Après débats en audience publique le 09 décembre 2025 devant Monsieur Pierre-Jean MOUSSET, président, Monsieur Jean-Marie COLLIN, Monsieur Thierry LAVAYSSIERES, juges, assistés de Madame Sandrine RECORDS, greffier.
Les parties avisées, à l’issue des débats, que le jugement sera prononcé par sa mise à disposition au greffe le 24 février 2026 (article 450 du code de procédure civile).
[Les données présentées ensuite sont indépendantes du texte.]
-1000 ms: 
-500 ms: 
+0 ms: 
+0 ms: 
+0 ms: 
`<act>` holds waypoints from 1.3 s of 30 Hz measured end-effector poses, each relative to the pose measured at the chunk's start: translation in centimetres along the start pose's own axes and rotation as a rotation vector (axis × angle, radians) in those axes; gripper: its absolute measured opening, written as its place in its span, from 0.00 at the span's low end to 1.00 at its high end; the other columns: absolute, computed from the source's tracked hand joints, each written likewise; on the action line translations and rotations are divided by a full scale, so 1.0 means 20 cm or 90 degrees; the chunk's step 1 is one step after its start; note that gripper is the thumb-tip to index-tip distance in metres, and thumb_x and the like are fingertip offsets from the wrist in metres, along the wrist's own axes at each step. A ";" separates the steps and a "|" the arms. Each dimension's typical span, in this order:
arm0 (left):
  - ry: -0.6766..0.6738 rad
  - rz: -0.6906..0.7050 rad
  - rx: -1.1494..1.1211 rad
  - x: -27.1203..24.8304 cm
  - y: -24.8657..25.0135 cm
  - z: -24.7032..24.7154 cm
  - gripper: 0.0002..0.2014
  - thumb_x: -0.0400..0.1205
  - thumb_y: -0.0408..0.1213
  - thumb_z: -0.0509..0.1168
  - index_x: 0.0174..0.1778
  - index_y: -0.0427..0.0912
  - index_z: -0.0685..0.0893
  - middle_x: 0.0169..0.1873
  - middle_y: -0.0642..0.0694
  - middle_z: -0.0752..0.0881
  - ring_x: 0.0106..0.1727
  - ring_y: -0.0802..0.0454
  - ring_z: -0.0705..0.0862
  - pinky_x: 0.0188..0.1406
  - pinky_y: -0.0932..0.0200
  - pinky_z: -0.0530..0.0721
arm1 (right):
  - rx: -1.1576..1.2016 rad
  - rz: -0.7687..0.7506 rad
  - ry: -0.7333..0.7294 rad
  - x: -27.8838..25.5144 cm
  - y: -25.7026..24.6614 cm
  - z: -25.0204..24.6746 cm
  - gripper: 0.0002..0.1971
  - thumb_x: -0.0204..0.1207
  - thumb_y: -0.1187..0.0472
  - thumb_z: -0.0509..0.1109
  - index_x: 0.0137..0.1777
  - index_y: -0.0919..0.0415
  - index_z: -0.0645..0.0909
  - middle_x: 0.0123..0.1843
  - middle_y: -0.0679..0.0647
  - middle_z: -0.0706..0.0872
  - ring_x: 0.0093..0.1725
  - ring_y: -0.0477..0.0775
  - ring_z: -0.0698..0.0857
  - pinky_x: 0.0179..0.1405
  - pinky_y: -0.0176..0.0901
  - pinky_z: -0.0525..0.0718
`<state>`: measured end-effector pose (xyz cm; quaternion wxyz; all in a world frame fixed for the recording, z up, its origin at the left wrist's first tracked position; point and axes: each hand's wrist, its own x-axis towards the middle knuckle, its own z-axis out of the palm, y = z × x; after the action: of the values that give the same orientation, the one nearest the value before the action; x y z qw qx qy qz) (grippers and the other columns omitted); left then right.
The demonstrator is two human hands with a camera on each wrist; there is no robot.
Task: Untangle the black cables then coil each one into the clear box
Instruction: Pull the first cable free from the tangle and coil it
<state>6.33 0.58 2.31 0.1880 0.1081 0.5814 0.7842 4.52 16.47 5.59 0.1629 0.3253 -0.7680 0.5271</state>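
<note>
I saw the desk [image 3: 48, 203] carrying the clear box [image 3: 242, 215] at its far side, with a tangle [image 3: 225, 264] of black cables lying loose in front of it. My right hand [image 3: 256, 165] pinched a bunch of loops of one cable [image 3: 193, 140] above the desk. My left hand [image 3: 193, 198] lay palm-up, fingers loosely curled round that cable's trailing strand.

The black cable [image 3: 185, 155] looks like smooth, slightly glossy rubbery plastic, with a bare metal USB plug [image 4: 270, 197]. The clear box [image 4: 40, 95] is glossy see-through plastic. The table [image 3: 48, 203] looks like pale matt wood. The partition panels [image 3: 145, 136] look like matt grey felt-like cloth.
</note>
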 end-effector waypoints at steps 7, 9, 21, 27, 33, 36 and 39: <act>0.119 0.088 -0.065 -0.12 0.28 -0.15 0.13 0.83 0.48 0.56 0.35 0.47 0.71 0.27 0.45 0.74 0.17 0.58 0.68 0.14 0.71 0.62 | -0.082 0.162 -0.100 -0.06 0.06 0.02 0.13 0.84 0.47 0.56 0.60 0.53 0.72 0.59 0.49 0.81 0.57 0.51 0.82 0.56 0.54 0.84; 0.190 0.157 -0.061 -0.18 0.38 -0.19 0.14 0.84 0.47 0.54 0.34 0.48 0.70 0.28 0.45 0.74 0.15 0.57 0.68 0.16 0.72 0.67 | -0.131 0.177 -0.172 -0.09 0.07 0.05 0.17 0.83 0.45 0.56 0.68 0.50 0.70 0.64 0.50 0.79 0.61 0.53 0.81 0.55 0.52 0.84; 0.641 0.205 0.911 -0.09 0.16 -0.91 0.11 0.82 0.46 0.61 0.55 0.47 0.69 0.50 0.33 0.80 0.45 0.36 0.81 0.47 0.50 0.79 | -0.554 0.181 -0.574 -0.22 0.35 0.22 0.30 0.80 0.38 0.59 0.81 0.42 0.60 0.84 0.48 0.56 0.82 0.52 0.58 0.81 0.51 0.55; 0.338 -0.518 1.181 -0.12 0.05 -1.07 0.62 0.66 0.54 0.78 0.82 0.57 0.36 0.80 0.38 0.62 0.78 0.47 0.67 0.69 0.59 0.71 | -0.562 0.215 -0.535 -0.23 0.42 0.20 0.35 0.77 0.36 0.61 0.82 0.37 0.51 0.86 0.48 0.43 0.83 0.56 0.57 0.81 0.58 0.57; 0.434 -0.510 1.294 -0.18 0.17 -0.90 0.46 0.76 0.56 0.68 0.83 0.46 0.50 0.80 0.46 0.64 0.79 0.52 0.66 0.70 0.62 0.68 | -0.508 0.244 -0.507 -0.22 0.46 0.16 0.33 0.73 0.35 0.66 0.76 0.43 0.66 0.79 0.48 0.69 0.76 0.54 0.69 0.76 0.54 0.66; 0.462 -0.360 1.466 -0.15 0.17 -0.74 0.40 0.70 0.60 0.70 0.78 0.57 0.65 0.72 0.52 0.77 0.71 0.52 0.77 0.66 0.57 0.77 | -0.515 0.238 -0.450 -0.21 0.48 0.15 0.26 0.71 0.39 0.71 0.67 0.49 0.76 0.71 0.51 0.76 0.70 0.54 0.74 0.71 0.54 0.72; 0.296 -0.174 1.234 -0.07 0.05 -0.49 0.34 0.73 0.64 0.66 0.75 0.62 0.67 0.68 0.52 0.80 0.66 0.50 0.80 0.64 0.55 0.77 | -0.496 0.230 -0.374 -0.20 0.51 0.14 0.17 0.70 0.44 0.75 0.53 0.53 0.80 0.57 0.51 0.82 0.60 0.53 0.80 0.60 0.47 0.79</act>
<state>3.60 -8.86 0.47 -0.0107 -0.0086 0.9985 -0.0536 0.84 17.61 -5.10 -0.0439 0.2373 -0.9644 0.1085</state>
Le prononcé a été repoussé au 31 mars 2026.
Après qu’il en a été délibéré par les juges ayant assisté aux débats.
ENTRE
PARTIE DEMANDERESSE :
* Madame [Q] [S] demeurant [Adresse 1] représentée par : Me Audrey GERMAIN, Avocat au barreau de Toulouse
ET
PARTIES DÉFENDERESSES :
* Madame [F] [K] demeurant [Adresse 2] [Localité 1] [Adresse 3]
* Monsieur [B] [I]
demeurant [Adresse 2] 31830 [Adresse 4] Du [Adresse 5] représentées par Me Yves CARMONA de la SELARL Cabinet d’avocat CARMONA, Avocat au barreau de Toulouse
Copie exécutoire délivrée le 31/03/2026 à Maitre Audrey GERMAIN
LES FAITS
Madame [S], personne privée, est propriétaire d’un véhicule Audi A1 immatriculé [Immatriculation 1].
Madame [F] [K] et Monsieur [B] [I], sont les anciens gérants de la SARL DRIVE AUTOSUD spécialisée dans l’entretien et la réparation de véhicules automobiles légers.
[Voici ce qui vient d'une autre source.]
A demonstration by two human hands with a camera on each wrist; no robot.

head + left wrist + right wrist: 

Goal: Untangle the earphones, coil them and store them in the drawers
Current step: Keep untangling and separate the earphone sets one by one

Le 7 juillet 2022, la SARL DRIVE AUTOSUD a émis une facture n°2022-869 d’un montant de 1 230 € TTC, pour le remplacement d’une vanne EGR, d’un régulateur de pression de carburant et du filtre à carburant, ainsi qu’un devis n° 2022-068 d’un montant de 1 850 €TTC, pour le remplacement également d’une pompe à injection et de 4 injecteurs d’occasions, le tout sur le véhicule Audi A1 immatriculé [Immatriculation 1] que leur a confié en réparation Madame [S].
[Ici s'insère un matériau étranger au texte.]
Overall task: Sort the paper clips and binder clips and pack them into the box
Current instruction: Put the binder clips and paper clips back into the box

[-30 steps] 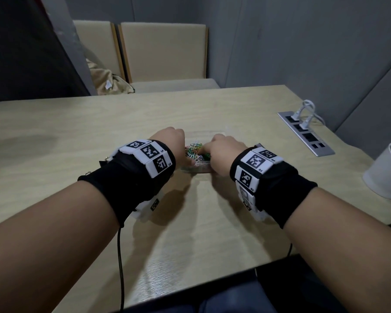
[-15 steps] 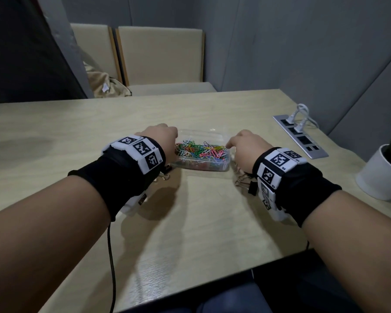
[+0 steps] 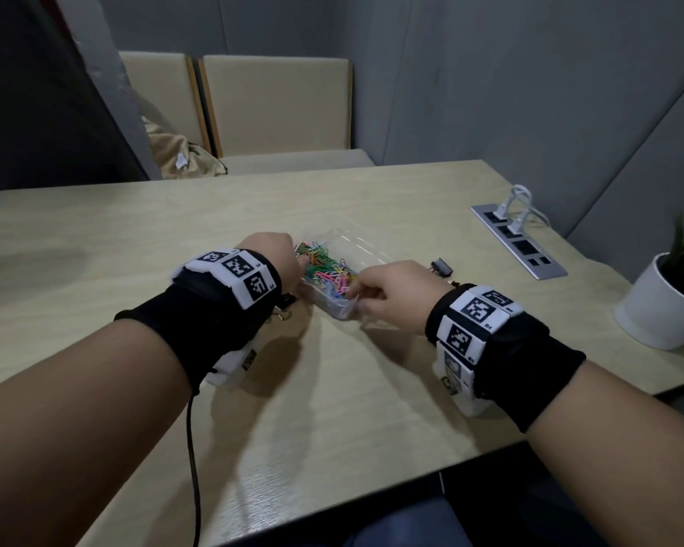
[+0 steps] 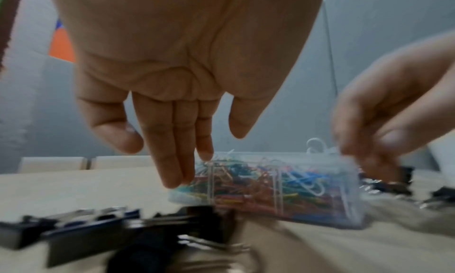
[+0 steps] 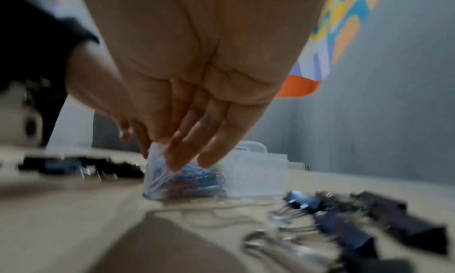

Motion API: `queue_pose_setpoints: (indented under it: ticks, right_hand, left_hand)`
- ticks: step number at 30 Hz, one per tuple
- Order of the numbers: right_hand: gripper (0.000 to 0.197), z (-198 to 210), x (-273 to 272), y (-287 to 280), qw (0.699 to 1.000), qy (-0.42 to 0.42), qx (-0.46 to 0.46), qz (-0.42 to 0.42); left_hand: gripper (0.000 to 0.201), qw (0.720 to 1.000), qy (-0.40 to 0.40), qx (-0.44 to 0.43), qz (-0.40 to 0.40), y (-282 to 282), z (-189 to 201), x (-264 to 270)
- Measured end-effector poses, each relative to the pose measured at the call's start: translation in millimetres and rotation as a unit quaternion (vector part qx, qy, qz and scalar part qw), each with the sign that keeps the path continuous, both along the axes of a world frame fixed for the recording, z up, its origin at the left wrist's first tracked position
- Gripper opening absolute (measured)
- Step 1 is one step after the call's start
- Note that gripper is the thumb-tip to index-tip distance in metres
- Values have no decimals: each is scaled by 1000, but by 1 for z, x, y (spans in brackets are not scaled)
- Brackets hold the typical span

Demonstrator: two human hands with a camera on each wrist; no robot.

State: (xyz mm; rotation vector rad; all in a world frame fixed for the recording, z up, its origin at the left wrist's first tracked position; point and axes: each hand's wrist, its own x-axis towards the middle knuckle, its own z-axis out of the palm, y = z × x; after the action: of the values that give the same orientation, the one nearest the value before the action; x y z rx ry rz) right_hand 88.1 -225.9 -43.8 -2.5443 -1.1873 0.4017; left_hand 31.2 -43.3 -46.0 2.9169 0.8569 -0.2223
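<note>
A clear plastic box (image 3: 358,246) lies askew on the table, its near half full of coloured paper clips (image 3: 328,270). My left hand (image 3: 289,254) touches the box's left end with straight fingers (image 4: 172,172). My right hand (image 3: 356,298) pinches the near corner of the box (image 5: 258,172) between thumb and fingers (image 5: 182,150). Black binder clips (image 3: 442,266) lie loose on the table right of the box, and more binder clips (image 4: 81,226) lie under my left wrist. Both wrist views are blurred.
A socket strip (image 3: 518,242) with white plugs is set into the table at the right. A white plant pot (image 3: 664,305) stands near the right edge. Two beige chairs (image 3: 277,108) are behind the table. A black cable (image 3: 192,448) hangs from my left wrist.
The box has turned from lying crosswise to lying askew. My right hand has moved from its right end to its near corner and taken hold there.
</note>
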Motion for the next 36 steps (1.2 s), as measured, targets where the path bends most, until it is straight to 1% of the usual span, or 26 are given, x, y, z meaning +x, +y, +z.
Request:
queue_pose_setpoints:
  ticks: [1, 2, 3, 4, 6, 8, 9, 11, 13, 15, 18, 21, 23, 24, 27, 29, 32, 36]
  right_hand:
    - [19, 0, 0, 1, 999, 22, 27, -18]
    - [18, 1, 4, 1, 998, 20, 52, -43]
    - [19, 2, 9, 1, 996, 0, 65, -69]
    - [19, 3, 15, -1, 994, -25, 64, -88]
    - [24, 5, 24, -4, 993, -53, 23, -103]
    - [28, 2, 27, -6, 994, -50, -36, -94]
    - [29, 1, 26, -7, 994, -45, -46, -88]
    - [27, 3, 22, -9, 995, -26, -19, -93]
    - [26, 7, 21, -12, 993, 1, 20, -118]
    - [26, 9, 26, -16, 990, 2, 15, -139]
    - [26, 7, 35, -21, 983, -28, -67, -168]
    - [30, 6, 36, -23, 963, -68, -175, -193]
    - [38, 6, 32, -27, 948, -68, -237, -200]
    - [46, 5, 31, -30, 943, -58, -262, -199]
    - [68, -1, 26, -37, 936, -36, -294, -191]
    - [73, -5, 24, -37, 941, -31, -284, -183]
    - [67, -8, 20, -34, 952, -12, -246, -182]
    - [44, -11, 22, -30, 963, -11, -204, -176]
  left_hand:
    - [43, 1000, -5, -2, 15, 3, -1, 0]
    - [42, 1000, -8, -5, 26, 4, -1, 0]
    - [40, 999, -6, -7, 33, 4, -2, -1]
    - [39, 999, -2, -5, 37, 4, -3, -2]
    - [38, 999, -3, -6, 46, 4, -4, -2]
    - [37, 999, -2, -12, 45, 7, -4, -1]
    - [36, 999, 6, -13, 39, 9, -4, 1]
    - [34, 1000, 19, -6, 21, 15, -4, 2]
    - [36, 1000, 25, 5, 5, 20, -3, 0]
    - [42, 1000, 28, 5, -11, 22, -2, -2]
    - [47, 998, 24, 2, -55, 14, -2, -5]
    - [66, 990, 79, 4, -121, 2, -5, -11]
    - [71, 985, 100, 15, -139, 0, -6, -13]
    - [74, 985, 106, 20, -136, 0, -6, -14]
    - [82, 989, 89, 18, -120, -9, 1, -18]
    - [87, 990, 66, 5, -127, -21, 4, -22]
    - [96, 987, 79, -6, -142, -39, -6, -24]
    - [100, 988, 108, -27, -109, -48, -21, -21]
Le 11 juillet 2022, Madame [S] a payé la somme de 3 080 €, correspondant au montant total porté sur la facture n°2022-869 et sur le devis n°2022-068.
Le 27 septembre 2022, la société DRIVE AUTOSUD a informé Madame [S] d’une défectuosité des injecteurs d’occasions commandés et lui a transmis un devis n°2022-072 d’un montant de 1 200 € TTC pour leur remplacement par 3 injecteurs neufs. Madame [S] a accepté la commande d’injecteurs neufs.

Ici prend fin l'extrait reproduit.